Instructions to follow – Which of the lines in the data mention the string "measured"? List them all.

Data segment –
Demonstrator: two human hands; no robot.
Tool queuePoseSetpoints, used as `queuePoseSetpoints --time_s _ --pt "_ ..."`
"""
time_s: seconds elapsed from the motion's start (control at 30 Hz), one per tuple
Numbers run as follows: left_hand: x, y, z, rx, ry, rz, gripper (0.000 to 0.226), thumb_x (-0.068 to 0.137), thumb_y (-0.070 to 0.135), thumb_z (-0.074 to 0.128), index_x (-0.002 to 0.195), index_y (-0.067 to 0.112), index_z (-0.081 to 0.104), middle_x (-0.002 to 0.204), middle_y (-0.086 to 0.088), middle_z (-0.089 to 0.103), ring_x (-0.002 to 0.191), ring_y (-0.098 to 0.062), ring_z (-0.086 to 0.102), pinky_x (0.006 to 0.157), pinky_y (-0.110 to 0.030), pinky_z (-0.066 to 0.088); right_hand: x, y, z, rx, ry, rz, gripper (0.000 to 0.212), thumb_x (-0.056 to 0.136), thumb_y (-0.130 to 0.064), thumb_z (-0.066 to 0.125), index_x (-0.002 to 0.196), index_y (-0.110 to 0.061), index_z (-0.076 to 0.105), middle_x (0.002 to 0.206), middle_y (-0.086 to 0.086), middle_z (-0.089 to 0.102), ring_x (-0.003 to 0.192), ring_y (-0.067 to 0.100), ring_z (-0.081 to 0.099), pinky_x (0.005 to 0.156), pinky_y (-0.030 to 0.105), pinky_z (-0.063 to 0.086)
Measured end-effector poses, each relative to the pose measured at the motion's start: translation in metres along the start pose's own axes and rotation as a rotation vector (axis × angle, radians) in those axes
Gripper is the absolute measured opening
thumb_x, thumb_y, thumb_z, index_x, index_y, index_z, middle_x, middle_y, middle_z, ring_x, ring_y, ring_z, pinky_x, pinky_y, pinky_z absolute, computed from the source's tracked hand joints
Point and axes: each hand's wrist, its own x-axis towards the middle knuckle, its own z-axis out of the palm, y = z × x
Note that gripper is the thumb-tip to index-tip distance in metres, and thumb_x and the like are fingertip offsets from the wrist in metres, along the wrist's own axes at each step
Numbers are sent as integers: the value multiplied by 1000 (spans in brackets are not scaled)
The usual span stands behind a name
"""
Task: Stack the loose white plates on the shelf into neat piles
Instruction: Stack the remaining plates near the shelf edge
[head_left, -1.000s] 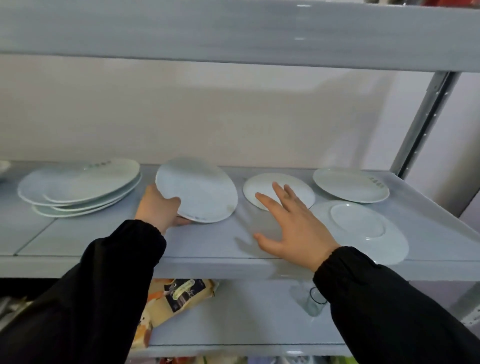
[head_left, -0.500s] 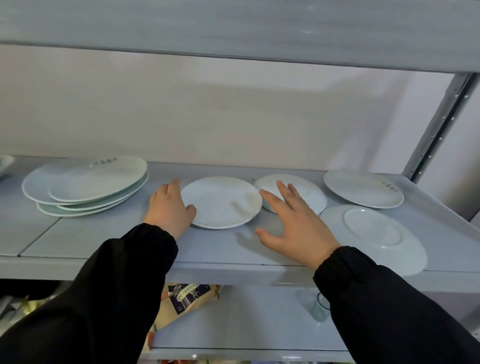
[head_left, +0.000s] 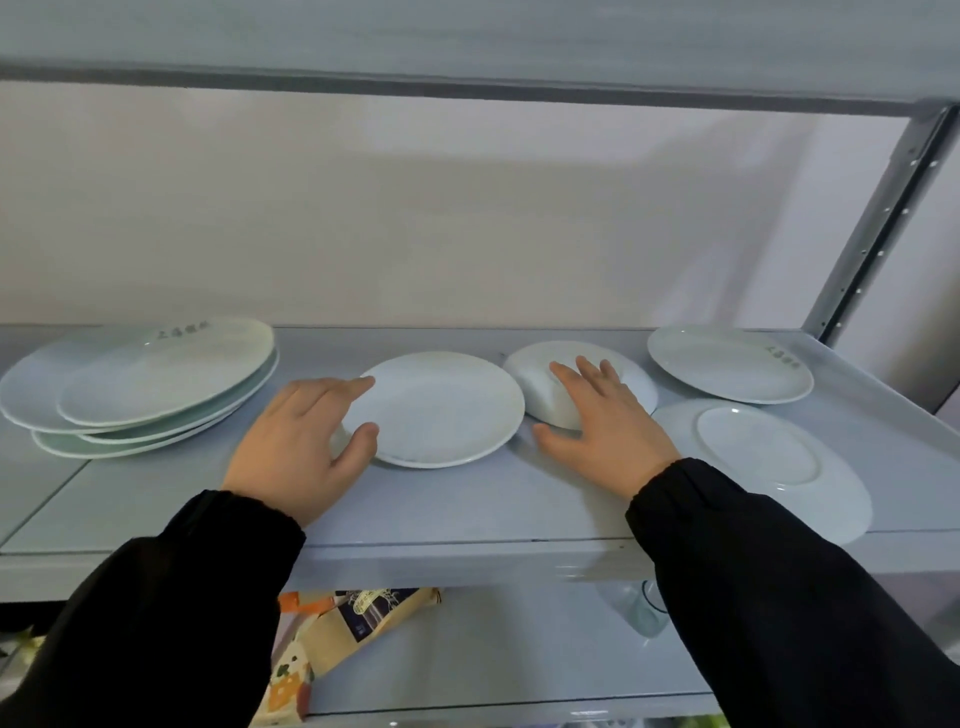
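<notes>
An untidy pile of white plates (head_left: 140, 384) lies at the left of the grey shelf (head_left: 467, 556). A single white plate (head_left: 447, 410) lies flat in the middle. My left hand (head_left: 301, 447) rests at its left rim, fingers apart, thumb and forefinger touching the edge. Right of it is a smaller white plate (head_left: 530, 374), its near edge tipped up. My right hand (head_left: 602, 421) lies over it, fingers on top and thumb at the near edge. Another plate (head_left: 727, 364) sits at the back right. A large plate (head_left: 758, 457) lies upside down at the front right.
The upper shelf board (head_left: 467, 41) hangs close overhead and a metal upright (head_left: 883, 223) stands at the right. On the lower shelf lie a printed bag (head_left: 353, 623) and a clear glass (head_left: 639, 613). A wall closes the back.
My left hand laid the tilted plate flat in the middle of the shelf and now rests at its rim. My right hand moved forward onto the smaller plate and tipped it.
</notes>
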Motion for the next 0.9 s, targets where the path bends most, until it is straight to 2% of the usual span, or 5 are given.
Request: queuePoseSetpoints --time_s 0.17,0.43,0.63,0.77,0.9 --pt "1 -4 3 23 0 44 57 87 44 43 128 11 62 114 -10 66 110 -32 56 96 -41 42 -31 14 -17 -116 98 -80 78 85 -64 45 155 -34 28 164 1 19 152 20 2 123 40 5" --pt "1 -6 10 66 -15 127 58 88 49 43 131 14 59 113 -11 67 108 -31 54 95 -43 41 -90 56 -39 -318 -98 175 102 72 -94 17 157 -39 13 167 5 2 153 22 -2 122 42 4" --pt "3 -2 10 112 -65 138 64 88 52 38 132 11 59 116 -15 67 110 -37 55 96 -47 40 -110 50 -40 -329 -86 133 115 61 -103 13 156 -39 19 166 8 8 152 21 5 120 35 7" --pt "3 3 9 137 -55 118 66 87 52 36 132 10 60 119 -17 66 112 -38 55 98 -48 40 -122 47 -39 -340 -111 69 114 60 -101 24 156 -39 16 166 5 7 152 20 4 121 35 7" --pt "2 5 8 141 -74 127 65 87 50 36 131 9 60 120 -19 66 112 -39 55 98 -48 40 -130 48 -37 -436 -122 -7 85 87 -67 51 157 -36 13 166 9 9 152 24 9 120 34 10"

Solution to this problem –
Measured end-effector poses, each relative to the pose measured at the motion's start: translation in metres along the start pose's own axes and rotation as a rotation vector (axis × angle, radians) in those axes
Gripper is the absolute measured opening

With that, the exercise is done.